:: ACTIVITY ::
Scan the records beneath this line for the line holding "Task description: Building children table" and the line holding "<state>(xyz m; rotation", then transcribe exactly those two and all lines between.

:: MATERIAL FOR THIS TASK ::
========================================
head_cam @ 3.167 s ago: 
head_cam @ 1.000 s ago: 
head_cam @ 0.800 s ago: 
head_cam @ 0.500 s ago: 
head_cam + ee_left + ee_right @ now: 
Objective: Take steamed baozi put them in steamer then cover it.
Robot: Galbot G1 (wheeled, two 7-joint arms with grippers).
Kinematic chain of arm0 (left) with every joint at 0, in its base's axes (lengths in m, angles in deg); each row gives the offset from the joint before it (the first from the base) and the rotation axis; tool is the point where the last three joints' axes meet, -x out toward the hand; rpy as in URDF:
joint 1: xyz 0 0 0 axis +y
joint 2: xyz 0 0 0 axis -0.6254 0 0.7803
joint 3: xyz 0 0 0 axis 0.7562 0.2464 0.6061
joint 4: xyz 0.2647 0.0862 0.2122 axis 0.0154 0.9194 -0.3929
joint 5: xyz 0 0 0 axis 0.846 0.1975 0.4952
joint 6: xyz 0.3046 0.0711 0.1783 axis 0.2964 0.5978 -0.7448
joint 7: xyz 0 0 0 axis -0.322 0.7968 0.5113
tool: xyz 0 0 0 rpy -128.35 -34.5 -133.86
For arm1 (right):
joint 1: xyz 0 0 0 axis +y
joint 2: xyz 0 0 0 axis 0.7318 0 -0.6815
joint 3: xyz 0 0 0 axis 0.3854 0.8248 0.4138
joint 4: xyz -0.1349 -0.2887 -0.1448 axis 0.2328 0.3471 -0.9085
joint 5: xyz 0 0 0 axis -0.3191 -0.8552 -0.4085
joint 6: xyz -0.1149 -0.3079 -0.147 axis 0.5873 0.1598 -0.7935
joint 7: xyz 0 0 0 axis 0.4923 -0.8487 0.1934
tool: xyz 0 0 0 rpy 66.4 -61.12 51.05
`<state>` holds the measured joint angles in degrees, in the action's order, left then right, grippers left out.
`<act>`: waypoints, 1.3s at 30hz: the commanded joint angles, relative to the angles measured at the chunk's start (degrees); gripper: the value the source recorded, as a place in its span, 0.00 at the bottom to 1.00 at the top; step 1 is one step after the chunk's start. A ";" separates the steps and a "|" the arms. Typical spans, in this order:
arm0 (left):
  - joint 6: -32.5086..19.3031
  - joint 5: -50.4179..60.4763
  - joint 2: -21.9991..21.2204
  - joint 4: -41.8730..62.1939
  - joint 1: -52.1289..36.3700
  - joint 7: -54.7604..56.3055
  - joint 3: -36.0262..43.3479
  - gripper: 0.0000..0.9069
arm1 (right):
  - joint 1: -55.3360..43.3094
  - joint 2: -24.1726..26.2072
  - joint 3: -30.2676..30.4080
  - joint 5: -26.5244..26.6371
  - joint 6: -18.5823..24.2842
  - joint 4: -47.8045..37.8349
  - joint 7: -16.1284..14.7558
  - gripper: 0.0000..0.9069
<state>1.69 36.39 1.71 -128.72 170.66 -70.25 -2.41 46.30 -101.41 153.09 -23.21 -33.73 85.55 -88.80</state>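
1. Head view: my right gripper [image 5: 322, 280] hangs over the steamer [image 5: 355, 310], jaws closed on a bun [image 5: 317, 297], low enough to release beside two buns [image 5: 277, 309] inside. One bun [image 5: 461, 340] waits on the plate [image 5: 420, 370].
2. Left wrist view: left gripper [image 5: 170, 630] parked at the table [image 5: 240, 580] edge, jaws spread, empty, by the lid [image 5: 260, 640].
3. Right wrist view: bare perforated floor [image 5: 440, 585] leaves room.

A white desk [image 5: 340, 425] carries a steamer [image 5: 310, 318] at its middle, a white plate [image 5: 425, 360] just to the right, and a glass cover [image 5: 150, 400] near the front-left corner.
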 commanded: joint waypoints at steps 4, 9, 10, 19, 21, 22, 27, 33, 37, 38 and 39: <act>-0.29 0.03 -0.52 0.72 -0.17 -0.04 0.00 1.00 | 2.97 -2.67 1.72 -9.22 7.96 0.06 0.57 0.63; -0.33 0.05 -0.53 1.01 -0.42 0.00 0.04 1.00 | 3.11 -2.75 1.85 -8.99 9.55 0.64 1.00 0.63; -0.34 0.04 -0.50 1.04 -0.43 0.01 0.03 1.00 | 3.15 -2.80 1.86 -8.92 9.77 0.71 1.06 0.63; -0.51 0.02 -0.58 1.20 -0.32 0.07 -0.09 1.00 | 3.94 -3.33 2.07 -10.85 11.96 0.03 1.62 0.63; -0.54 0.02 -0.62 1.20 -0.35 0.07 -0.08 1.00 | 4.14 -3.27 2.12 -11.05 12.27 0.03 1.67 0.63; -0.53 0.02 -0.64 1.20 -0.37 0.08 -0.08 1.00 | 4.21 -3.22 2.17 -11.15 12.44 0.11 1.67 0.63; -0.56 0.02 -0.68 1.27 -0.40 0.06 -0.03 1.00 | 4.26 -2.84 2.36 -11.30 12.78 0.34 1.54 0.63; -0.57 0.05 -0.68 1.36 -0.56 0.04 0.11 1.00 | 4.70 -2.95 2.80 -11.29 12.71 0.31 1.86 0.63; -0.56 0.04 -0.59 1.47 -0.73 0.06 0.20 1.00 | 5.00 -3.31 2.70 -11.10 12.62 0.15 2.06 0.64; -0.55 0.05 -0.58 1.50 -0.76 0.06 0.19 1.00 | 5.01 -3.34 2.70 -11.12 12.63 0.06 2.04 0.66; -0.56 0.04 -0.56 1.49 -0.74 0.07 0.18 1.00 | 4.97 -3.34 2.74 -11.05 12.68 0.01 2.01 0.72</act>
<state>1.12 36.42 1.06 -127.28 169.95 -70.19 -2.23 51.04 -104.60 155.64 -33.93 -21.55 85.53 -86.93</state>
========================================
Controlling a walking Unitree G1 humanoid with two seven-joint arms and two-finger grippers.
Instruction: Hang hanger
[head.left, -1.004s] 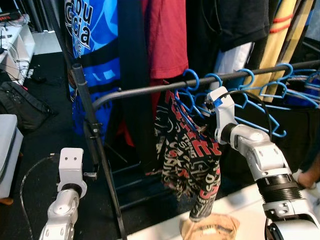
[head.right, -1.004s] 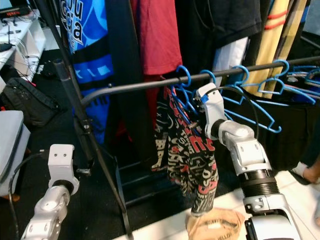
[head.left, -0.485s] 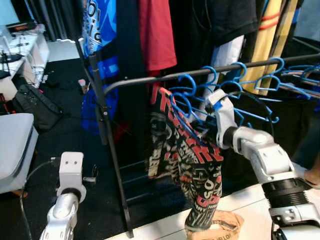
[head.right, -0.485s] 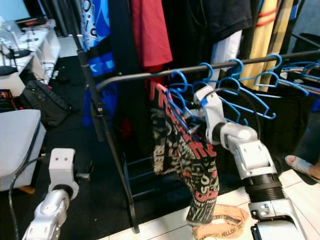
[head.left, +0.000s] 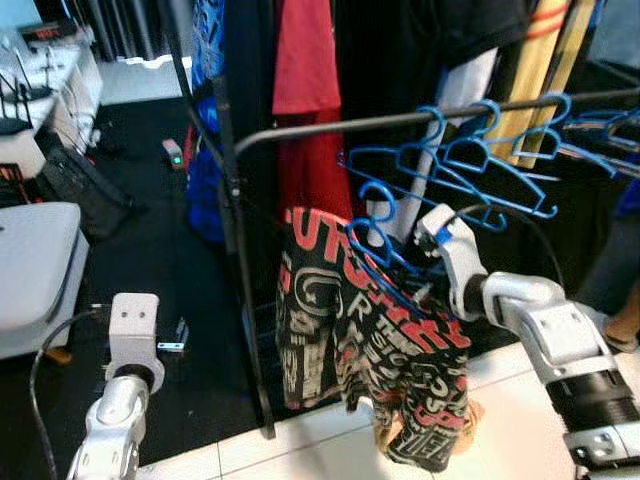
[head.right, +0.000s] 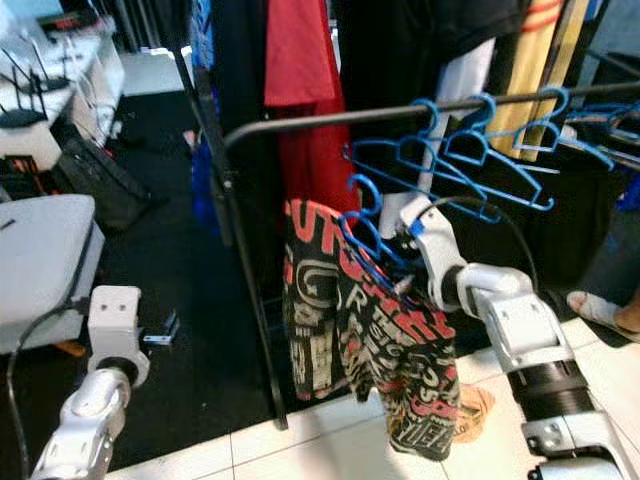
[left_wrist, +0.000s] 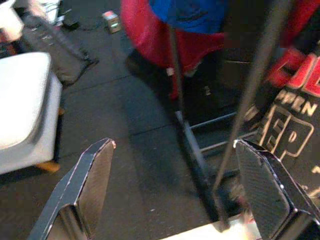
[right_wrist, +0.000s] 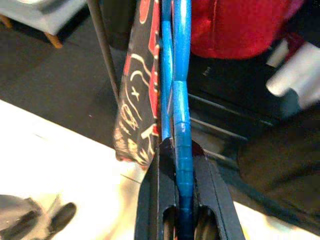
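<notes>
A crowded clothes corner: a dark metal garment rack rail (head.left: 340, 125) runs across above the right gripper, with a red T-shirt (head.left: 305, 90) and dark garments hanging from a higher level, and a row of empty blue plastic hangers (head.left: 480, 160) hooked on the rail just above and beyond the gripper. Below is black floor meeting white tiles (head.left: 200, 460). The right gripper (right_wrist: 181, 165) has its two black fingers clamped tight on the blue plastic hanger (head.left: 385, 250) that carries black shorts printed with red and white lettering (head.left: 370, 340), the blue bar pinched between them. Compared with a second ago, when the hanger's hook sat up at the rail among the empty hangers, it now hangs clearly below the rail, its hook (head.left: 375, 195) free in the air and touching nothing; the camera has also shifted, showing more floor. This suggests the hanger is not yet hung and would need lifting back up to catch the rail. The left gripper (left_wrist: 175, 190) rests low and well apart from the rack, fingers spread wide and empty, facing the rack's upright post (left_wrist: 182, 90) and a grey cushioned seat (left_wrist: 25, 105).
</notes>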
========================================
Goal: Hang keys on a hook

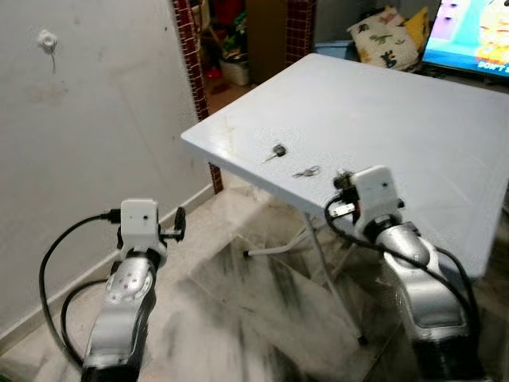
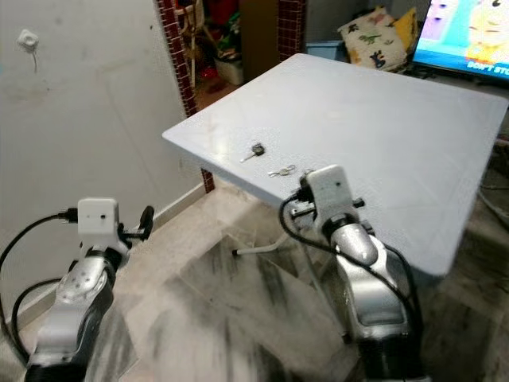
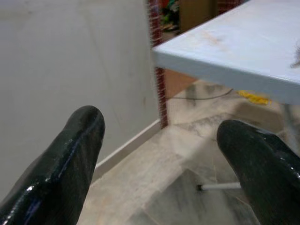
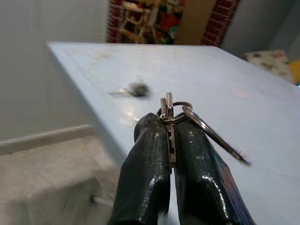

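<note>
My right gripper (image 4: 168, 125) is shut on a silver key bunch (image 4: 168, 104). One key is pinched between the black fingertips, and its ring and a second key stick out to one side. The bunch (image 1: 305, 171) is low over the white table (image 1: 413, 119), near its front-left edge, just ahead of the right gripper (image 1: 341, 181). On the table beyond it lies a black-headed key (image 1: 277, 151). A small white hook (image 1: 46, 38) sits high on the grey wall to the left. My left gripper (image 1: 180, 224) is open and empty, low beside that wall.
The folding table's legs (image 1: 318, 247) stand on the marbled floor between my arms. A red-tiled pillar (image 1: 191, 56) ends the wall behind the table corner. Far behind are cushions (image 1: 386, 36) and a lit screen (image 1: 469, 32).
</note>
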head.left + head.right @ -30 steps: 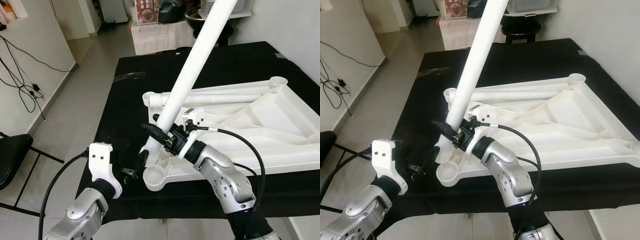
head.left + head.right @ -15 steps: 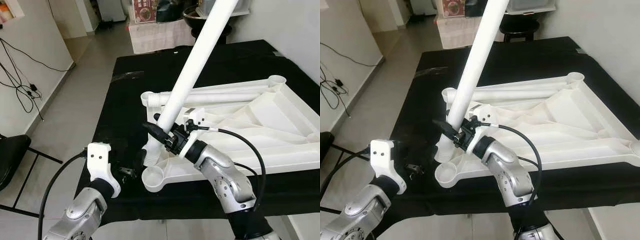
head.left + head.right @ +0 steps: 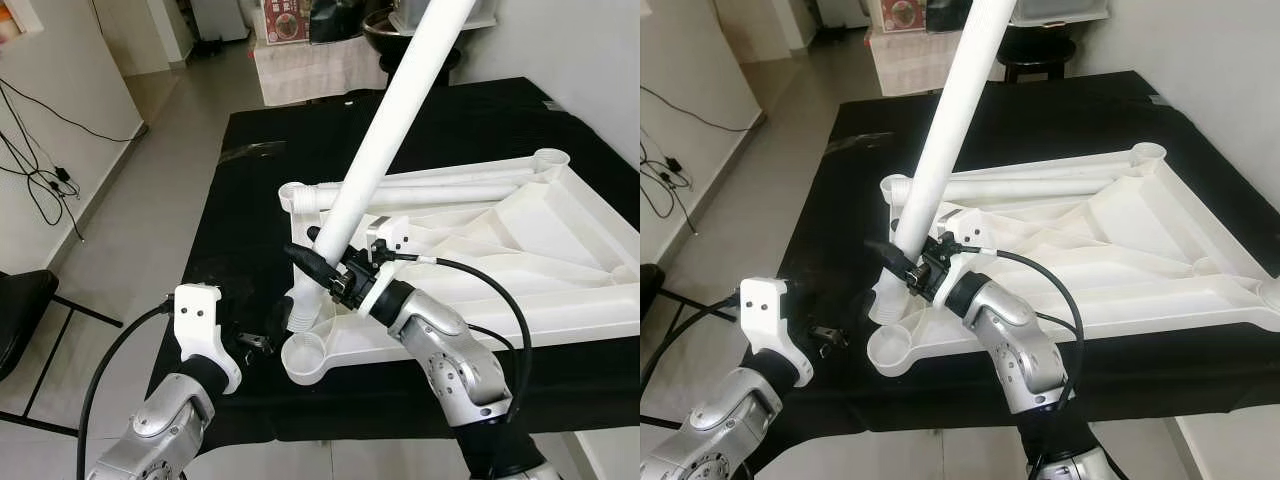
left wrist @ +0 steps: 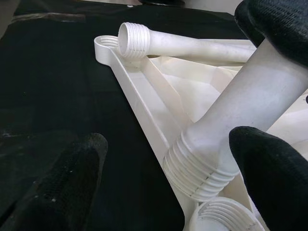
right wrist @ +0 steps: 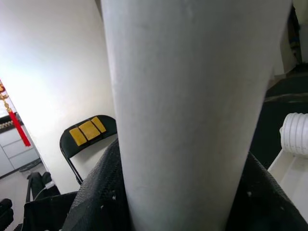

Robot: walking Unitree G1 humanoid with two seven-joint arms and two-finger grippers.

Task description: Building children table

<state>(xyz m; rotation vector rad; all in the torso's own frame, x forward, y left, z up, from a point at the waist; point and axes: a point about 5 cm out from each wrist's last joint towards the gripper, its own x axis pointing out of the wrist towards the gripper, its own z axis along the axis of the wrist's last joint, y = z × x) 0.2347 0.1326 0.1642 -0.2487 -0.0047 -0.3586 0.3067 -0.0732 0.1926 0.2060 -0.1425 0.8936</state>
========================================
:: SOLUTION TO THIS TASK ::
Task description: Building children table

<state>(xyz m; rotation vector rad; all in the torso's own frame, x forward, y left, z up, from a point at the waist; point and axes: a point about 5 cm out from each wrist's last joint towards the gripper, its own x axis pointing out of the wrist towards the gripper, its own z axis along the axis of the wrist's last joint, y = z × x) 0.2347 0.1326 0.1642 -0.2487 -0.0047 -0.3586 0.3067 -0.0732 0.1926 0.2060 -0.1425 0.8936</state>

The output has been completed.